Given information ▸
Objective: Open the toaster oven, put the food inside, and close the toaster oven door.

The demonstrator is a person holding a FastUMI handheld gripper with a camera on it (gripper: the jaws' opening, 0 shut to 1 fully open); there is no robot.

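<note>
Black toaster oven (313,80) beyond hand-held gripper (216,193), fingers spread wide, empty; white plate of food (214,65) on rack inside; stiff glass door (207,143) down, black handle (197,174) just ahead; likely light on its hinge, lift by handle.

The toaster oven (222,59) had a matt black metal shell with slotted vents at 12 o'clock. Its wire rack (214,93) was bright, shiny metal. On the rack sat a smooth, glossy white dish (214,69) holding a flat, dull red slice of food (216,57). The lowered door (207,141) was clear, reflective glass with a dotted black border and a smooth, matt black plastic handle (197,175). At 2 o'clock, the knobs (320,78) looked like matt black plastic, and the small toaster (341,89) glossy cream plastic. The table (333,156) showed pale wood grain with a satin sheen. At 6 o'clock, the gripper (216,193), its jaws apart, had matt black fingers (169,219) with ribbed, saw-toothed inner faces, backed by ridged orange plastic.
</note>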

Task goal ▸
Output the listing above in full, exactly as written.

Response ▸
Objective: Open the toaster oven, put the food inside, and close the toaster oven door.

The demonstrator is a person holding a FastUMI handheld gripper with a camera on it (gripper: the jaws' opening, 0 shut to 1 fully open); there is no robot.

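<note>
Black toaster oven (313,80) beyond hand-held gripper (216,193), fingers spread wide, empty; white plate of food (214,65) on rack inside; stiff glass door (207,143) down, black handle (197,174) just ahead; likely light on its hinge, lift by handle.

The toaster oven (222,59) had a matt black metal shell with slotted vents at 12 o'clock. Its wire rack (214,93) was bright, shiny metal. On the rack sat a smooth, glossy white dish (214,69) holding a flat, dull red slice of food (216,57). The lowered door (207,141) was clear, reflective glass with a dotted black border and a smooth, matt black plastic handle (197,175). At 2 o'clock, the knobs (320,78) looked like matt black plastic, and the small toaster (341,89) glossy cream plastic. The table (333,156) showed pale wood grain with a satin sheen. At 6 o'clock, the gripper (216,193), its jaws apart, had matt black fingers (169,219) with ribbed, saw-toothed inner faces, backed by ridged orange plastic.
</note>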

The answer given above is complete as it stands.